Requirement: Everything in the listing below must be set down again exactly, apart from the pictures.

Data segment:
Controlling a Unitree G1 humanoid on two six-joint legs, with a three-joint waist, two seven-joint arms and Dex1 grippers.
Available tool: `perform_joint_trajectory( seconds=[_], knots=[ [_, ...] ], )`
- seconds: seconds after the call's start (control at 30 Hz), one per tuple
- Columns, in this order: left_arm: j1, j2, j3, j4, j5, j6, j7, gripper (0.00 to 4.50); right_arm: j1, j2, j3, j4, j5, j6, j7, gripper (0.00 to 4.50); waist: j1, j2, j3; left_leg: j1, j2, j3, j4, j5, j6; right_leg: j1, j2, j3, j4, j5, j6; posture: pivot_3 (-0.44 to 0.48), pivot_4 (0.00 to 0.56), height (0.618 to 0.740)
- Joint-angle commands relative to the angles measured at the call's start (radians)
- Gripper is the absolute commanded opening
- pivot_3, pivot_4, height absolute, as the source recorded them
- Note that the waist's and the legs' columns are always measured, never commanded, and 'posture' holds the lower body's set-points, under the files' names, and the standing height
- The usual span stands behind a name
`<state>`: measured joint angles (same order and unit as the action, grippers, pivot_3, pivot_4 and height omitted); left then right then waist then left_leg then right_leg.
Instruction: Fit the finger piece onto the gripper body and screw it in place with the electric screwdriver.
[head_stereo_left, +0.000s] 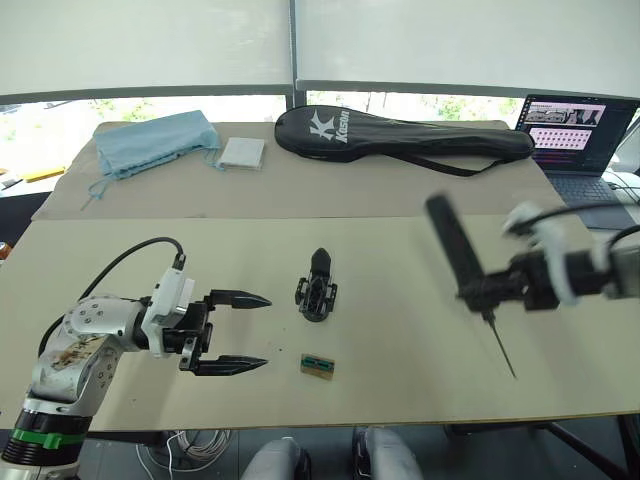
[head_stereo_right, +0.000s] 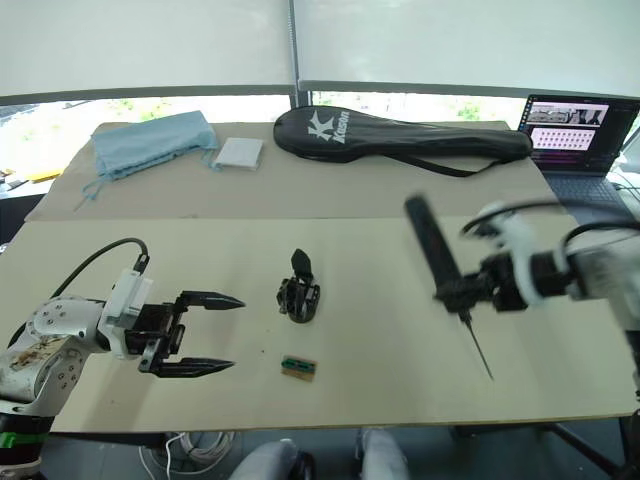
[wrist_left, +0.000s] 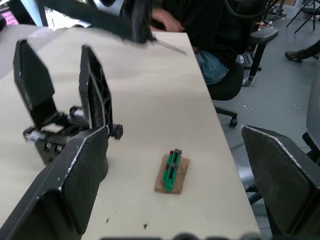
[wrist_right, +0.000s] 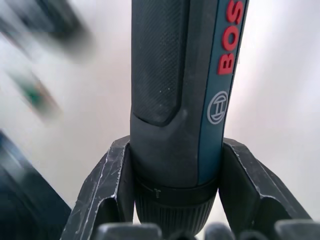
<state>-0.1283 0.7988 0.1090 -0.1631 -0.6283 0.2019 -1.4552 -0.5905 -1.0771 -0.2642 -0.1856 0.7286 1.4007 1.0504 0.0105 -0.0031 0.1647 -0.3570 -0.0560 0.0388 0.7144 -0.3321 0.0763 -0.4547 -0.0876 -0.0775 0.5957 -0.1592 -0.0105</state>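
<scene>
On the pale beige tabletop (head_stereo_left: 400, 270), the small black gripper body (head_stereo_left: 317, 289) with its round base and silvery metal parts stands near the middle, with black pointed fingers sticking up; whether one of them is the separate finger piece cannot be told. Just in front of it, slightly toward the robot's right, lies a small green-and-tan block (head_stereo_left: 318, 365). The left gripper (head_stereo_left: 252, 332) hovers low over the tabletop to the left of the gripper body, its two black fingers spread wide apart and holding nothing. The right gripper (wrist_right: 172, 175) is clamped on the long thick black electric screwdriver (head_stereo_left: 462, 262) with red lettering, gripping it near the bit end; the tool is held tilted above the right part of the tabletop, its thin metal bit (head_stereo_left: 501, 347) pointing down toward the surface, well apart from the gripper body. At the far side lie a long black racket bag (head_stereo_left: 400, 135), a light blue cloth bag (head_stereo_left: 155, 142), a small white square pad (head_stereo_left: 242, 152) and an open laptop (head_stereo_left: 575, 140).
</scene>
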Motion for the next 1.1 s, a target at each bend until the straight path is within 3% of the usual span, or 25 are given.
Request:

Task solution:
Controlling a Unitree G1 humanoid on two six-joint legs, with a three-joint waist, two seven-joint arms and Dex1 grippers.
Available tool: `perform_joint_trajectory( seconds=[_], knots=[ [_, ...] ], )`
- seconds: seconds after the call's start (control at 30 Hz), one per tuple
- Columns, in this order: left_arm: j1, j2, j3, j4, j5, j6, j7, gripper (0.00 to 4.50); right_arm: j1, j2, j3, j4, j5, j6, j7, gripper (0.00 to 4.50); waist: j1, j2, j3; left_leg: j1, j2, j3, j4, j5, j6; right_leg: j1, j2, j3, j4, j5, j6; posture: pivot_3 (-0.44 to 0.48), pivot_4 (0.00 to 0.56), height (0.618 to 0.740)
- Joint-angle commands relative to the angles measured at the call's start (radians)
- Gripper is the absolute commanded opening
- pivot_3, pivot_4, height absolute, as the source recorded them
- Note that the waist's and the legs' columns are always measured, never commanded, and 'posture' holds the lower body's set-points, under the files' names, and the standing height
- The usual span stands behind a name
`<state>`: measured joint angles (same order and unit as the action, grippers, pivot_3, pivot_4 and height omitted); left then right then waist then left_leg then right_leg.
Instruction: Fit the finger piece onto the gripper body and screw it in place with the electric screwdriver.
[head_stereo_left, +0.000s] 
[head_stereo_right, +0.000s] 
[wrist_left, +0.000s] 
[wrist_right, +0.000s] 
<state>-0.1283 0.7988 0.1090 -0.1631 -0.6283 0.2019 -1.4552 -0.5905 -1.0771 -0.2642 -0.1856 0.7286 1.4007 1.0504 0.0105 -0.0031 0.1647 -0.3570 -0.0560 0.0388 0.7144 -0.3321 0.0763 -0.4547 -0.0876 -0.0775 0.5957 -0.1592 -0.0105</state>
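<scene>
On the pale beige tabletop (head_stereo_left: 400, 270), the small black gripper body (head_stereo_left: 317, 289) with its round base and silvery metal parts stands near the middle, with black pointed fingers sticking up; whether one of them is the separate finger piece cannot be told. Just in front of it, slightly toward the robot's right, lies a small green-and-tan block (head_stereo_left: 318, 365). The left gripper (head_stereo_left: 252, 332) hovers low over the tabletop to the left of the gripper body, its two black fingers spread wide apart and holding nothing. The right gripper (wrist_right: 172, 175) is clamped on the long thick black electric screwdriver (head_stereo_left: 462, 262) with red lettering, gripping it near the bit end; the tool is held tilted above the right part of the tabletop, its thin metal bit (head_stereo_left: 501, 347) pointing down toward the surface, well apart from the gripper body. At the far side lie a long black racket bag (head_stereo_left: 400, 135), a light blue cloth bag (head_stereo_left: 155, 142), a small white square pad (head_stereo_left: 242, 152) and an open laptop (head_stereo_left: 575, 140).
</scene>
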Motion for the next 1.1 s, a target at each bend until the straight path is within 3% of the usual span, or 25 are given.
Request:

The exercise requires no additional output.